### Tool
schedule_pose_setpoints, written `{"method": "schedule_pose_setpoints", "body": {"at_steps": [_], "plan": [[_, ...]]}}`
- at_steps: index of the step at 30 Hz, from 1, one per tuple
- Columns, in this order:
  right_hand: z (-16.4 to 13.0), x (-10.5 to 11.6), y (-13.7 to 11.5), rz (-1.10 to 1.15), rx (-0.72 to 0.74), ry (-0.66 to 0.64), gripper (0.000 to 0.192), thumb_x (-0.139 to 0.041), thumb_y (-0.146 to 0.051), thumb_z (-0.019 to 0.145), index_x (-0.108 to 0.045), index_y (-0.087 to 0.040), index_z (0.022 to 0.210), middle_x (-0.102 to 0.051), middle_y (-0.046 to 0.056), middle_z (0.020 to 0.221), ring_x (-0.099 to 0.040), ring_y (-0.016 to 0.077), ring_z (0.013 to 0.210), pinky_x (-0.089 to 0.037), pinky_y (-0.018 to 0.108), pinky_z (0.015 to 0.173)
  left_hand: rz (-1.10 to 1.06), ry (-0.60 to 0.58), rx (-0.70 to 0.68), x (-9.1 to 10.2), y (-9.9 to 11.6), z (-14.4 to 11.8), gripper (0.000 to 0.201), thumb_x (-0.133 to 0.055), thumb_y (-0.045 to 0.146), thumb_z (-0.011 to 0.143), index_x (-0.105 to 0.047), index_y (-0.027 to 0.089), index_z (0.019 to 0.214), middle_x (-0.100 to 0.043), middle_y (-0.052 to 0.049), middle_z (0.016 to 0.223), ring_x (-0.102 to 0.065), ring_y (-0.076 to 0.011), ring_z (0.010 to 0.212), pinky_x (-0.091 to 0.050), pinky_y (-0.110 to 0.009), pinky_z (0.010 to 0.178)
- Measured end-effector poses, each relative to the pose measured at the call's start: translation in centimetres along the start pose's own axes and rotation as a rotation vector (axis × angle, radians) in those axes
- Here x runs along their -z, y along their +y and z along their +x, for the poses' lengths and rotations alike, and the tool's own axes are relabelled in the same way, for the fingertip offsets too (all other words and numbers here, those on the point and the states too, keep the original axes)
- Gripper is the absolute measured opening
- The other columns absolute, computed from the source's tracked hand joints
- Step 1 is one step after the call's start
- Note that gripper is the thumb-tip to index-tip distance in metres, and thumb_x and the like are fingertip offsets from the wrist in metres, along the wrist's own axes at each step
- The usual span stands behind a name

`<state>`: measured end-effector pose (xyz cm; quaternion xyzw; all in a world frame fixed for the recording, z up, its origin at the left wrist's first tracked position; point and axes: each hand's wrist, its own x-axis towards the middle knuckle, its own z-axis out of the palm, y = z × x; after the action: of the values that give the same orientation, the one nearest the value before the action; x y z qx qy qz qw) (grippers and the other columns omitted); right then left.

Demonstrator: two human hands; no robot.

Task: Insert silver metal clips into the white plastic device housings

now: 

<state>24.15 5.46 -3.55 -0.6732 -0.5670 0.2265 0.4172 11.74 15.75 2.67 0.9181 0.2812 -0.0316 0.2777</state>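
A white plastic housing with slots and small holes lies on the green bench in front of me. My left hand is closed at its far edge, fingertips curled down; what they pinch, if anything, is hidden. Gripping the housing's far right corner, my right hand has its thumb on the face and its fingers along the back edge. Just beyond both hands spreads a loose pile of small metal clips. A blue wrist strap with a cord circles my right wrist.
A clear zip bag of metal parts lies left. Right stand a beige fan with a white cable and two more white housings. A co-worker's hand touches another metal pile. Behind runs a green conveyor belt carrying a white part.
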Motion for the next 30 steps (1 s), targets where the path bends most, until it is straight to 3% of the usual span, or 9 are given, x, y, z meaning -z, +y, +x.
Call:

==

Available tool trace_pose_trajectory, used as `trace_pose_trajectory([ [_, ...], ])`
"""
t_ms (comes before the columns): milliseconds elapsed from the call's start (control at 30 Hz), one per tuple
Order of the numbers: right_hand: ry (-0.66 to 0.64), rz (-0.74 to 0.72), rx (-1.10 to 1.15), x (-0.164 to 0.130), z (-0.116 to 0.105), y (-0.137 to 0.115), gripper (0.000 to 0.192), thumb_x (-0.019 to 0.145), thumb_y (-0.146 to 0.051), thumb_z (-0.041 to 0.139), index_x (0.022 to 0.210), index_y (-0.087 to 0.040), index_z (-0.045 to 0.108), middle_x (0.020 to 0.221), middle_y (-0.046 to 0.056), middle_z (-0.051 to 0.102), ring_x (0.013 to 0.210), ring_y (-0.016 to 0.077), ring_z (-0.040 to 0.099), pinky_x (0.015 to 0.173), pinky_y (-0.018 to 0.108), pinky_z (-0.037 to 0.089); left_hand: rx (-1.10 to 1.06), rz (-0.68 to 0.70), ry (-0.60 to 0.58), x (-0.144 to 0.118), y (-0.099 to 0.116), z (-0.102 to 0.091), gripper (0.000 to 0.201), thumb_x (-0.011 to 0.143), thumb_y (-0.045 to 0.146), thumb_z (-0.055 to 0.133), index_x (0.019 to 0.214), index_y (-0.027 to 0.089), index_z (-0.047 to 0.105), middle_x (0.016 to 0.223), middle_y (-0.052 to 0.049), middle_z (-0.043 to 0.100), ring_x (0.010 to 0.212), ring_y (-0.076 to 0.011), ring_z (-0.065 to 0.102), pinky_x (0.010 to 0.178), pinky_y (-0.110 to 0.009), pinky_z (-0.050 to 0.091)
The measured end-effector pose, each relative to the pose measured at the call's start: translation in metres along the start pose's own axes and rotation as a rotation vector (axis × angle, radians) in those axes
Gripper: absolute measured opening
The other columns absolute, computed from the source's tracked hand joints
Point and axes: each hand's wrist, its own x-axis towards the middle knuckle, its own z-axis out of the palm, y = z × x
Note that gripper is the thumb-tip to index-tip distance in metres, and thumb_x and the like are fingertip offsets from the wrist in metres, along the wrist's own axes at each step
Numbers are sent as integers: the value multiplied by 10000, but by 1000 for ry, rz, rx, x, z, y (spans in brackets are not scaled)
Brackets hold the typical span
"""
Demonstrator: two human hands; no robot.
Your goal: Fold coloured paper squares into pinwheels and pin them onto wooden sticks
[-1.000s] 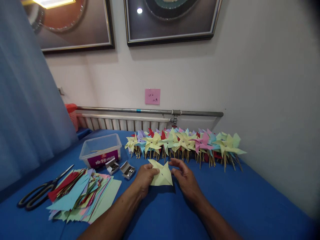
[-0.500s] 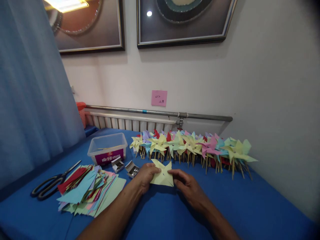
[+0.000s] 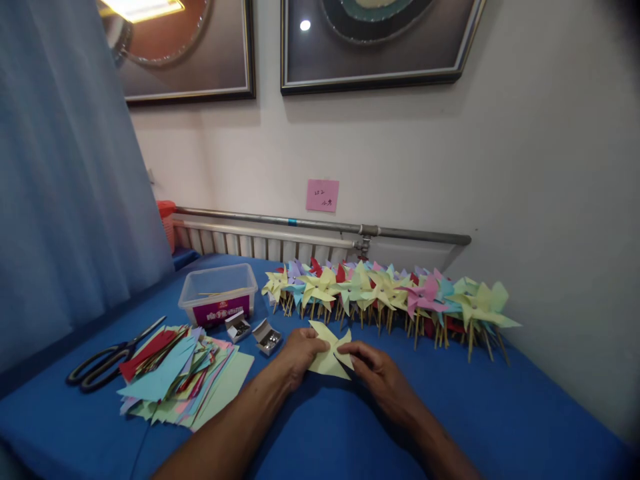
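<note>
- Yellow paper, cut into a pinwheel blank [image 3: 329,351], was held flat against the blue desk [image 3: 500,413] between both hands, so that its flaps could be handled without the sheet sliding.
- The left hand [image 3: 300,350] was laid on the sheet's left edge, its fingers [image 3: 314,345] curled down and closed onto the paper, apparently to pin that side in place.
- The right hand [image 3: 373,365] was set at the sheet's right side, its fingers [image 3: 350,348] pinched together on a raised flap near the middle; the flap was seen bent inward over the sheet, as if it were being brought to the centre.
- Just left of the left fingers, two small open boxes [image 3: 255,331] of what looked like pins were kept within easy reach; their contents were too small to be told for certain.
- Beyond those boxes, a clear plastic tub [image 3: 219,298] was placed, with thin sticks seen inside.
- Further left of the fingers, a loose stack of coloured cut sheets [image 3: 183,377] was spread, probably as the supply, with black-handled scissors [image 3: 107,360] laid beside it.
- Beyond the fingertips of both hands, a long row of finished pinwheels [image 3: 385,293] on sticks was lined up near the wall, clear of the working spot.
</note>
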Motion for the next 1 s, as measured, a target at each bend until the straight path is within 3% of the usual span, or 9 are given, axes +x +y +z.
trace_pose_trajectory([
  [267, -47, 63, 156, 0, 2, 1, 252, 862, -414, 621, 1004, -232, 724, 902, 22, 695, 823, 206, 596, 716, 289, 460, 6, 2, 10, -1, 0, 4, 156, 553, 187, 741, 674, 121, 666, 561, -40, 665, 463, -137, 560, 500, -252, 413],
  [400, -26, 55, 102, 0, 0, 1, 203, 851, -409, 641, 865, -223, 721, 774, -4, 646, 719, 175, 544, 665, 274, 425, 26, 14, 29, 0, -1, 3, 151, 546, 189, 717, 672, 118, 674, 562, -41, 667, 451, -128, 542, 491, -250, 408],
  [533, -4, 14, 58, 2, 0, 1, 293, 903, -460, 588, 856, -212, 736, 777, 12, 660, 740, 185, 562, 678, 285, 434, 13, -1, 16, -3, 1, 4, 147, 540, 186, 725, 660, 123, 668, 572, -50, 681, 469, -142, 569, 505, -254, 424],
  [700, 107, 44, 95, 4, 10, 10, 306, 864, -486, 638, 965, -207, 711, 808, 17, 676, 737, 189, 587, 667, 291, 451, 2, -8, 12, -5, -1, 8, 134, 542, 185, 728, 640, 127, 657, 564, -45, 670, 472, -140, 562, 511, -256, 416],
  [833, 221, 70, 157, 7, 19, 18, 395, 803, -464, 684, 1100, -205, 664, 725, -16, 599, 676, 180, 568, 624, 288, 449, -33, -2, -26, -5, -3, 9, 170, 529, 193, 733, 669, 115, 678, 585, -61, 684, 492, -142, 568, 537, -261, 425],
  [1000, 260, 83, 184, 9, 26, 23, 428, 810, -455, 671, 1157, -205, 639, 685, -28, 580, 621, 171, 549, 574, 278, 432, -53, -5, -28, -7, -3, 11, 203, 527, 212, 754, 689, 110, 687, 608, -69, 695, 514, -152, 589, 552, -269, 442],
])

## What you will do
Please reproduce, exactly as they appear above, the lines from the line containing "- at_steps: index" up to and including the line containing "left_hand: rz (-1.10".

## Response to this task
- at_steps: index of the step at 30 Hz, from 1, one per tuple
- Columns, in this order:
  right_hand: z (-16.4 to 13.0), x (-10.5 to 11.6), y (-13.7 to 11.5), rz (-1.10 to 1.15), rx (-0.72 to 0.74), ry (-0.66 to 0.64), gripper (0.000 to 0.192), thumb_x (-0.139 to 0.041), thumb_y (-0.146 to 0.051), thumb_z (-0.019 to 0.145), index_x (-0.108 to 0.045), index_y (-0.087 to 0.040), index_z (0.022 to 0.210), middle_x (-0.102 to 0.051), middle_y (-0.046 to 0.056), middle_z (0.020 to 0.221), ring_x (-0.099 to 0.040), ring_y (-0.016 to 0.077), ring_z (0.013 to 0.210), pinky_x (-0.089 to 0.037), pinky_y (-0.018 to 0.108), pinky_z (0.015 to 0.173)
  left_hand: rz (-1.10 to 1.06), ry (-0.60 to 0.58), rx (-0.70 to 0.68), x (-9.1 to 10.2), y (-9.9 to 11.6), z (-14.4 to 11.8), gripper (0.000 to 0.201), thumb_x (-0.133 to 0.055), thumb_y (-0.045 to 0.146), thumb_z (-0.011 to 0.143), index_x (-0.105 to 0.047), index_y (-0.027 to 0.089), index_z (0.019 to 0.214), middle_x (-0.100 to 0.043), middle_y (-0.052 to 0.049), middle_z (0.016 to 0.223), ring_x (-0.102 to 0.065), ring_y (-0.076 to 0.011), ring_z (0.010 to 0.212), pinky_x (-0.091 to 0.050), pinky_y (-0.110 to 0.009), pinky_z (0.010 to 0.178)

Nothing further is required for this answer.